Data records ::
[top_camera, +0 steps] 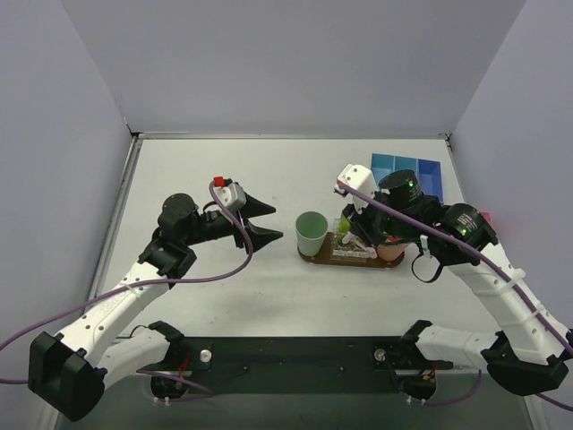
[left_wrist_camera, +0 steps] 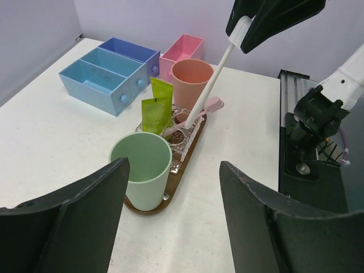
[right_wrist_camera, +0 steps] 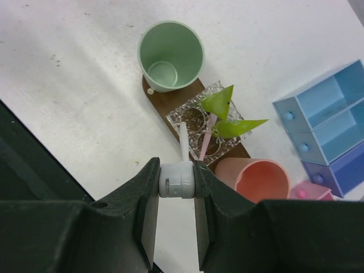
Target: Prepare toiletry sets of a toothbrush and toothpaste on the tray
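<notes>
The right gripper [right_wrist_camera: 177, 172] is clamped on the butt of a white toothbrush [right_wrist_camera: 183, 139], holding it tilted with its lower end at the clear holder [right_wrist_camera: 181, 115] on the tray [right_wrist_camera: 162, 100]; two toothpaste tubes [left_wrist_camera: 154, 111] and a pink toothbrush [left_wrist_camera: 202, 109] lean in that holder, between a mint-green cup [right_wrist_camera: 170, 54] and a salmon cup [right_wrist_camera: 256, 179]. The left gripper [top_camera: 264, 221] hangs well apart, left of the tray; its fingers are spread wide, holding nothing.

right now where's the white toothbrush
The white toothbrush is pinched in the right claw, slanting down to the clear holder on the tray, between the green cup and the pink cup.
</notes>
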You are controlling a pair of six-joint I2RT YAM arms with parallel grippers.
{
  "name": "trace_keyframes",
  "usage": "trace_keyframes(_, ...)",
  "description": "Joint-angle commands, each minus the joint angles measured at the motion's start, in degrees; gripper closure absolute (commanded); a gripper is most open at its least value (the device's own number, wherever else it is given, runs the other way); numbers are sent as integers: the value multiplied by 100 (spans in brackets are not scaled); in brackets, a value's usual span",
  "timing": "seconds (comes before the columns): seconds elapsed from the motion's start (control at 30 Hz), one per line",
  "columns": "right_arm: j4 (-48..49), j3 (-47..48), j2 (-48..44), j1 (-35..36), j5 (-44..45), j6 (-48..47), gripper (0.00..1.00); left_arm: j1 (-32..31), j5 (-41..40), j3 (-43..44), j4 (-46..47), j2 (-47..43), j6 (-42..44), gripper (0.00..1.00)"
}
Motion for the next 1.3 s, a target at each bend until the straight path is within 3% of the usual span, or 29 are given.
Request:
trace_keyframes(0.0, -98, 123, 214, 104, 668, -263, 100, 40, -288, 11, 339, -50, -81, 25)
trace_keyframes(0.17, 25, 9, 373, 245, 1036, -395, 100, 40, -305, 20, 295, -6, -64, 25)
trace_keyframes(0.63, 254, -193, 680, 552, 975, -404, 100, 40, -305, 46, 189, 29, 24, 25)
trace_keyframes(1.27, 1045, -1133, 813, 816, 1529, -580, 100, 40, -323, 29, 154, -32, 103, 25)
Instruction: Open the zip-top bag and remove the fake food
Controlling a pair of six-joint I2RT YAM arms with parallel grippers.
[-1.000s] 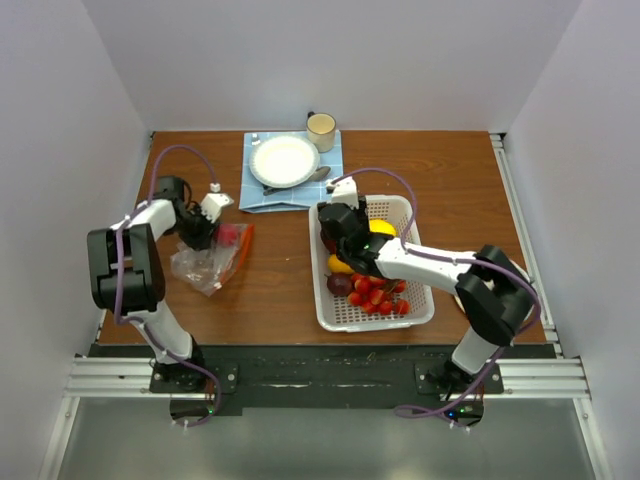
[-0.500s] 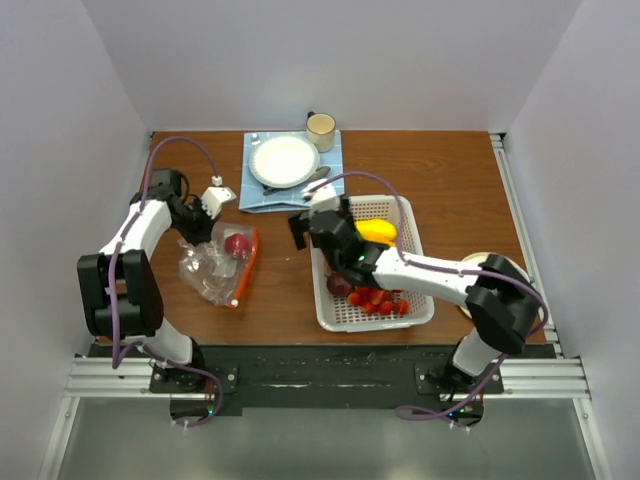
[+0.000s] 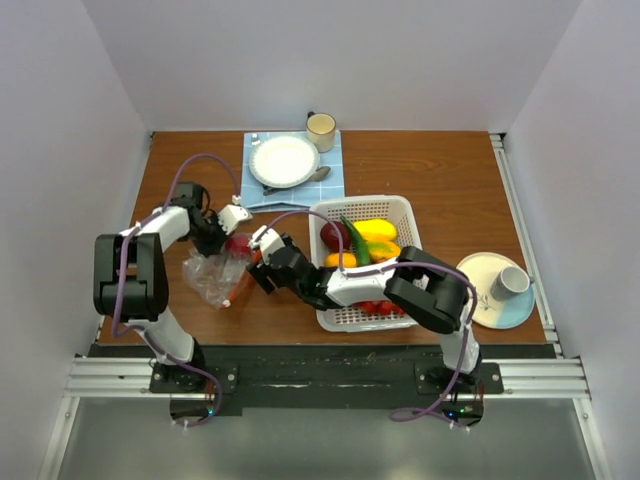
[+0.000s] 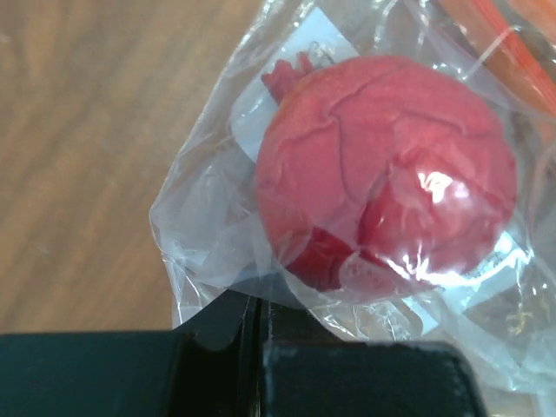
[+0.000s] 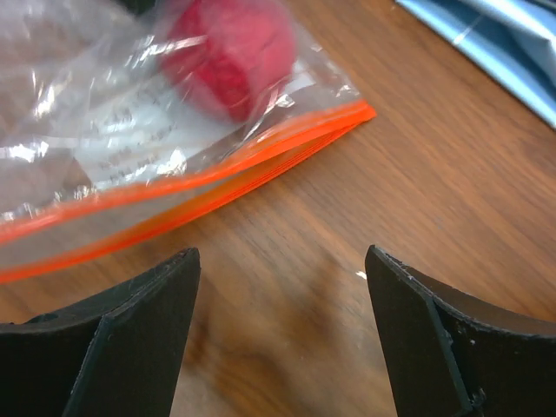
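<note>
A brown wooden desk [image 3: 430,165] is enclosed by plain white walls [image 3: 330,60] along its far, left and right edges. An aluminium rail [image 3: 320,378] is fixed along the near edge, and a grey floor [image 3: 320,450] is seen below it

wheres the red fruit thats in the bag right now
In the top view the red fruit sits inside the zip-top bag, left of the white basket, at the bag's far end by the left pincer.

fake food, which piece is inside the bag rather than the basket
The round red fruit: it alone sits inside the clear bag, while the rest, like the yellow one, lie in the white basket.
</note>
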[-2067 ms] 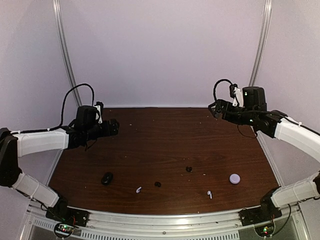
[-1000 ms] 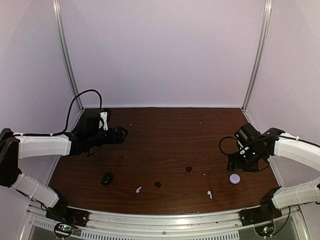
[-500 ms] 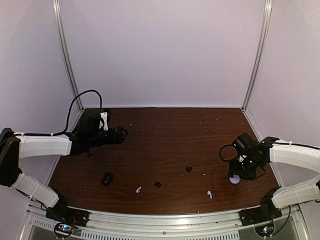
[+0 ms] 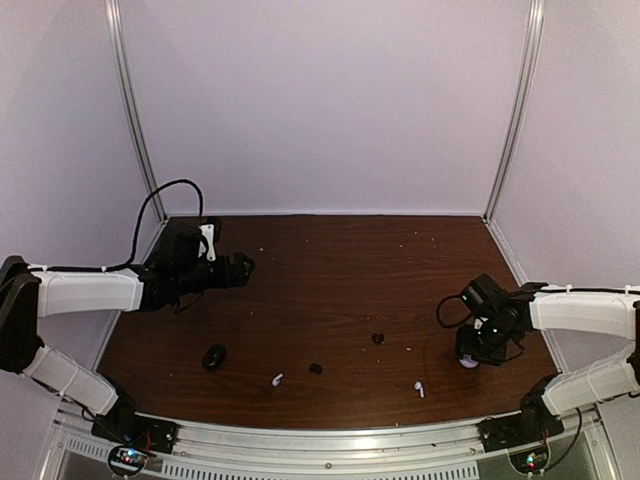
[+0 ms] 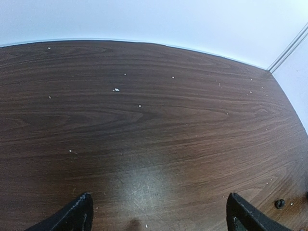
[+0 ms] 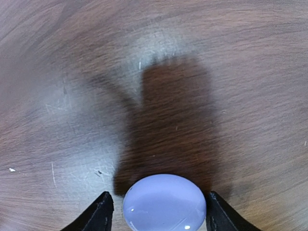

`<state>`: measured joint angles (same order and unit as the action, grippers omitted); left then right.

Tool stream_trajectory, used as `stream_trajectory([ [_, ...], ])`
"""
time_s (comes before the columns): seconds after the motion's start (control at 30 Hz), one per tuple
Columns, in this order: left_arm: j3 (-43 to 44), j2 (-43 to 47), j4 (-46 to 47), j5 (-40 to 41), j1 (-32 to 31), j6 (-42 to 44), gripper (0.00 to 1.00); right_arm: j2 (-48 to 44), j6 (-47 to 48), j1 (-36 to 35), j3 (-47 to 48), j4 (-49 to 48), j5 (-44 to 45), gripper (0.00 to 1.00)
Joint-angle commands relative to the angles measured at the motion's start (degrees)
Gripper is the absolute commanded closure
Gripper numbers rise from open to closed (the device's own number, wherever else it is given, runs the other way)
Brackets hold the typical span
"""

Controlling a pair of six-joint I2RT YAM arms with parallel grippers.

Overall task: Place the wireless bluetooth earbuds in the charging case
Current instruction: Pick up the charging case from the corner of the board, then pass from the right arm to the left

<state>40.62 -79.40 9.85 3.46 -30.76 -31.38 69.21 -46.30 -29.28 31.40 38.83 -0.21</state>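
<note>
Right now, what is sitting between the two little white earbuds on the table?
One small black earbud lies between the left white earbud and the right white earbud, nearer the left one; the top view shows it.

No text, label, brand, number or sign can be read in any of the views. The lilac charging case (image 6: 164,202), the one thing seen up close, at the near right of the table (image 4: 330,280), shows only a plain glossy lid with light glints on it.
</note>
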Motion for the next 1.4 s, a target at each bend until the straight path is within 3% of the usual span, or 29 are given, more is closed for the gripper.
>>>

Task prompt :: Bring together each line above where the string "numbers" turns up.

Written reply ::
  "description": "Joint-angle commands, each minus the joint angles measured at the motion's start, in degrees; gripper closure absolute (commanded); a gripper is most open at its least value (the device's own number, wherever else it is given, runs the other way); numbers are sent as integers: the value multiplied by 100 (spans in brackets are not scaled); in brackets, a value's usual span",
Gripper numbers rise from open to closed (the device's own number, wherever else it is given, runs the other way)

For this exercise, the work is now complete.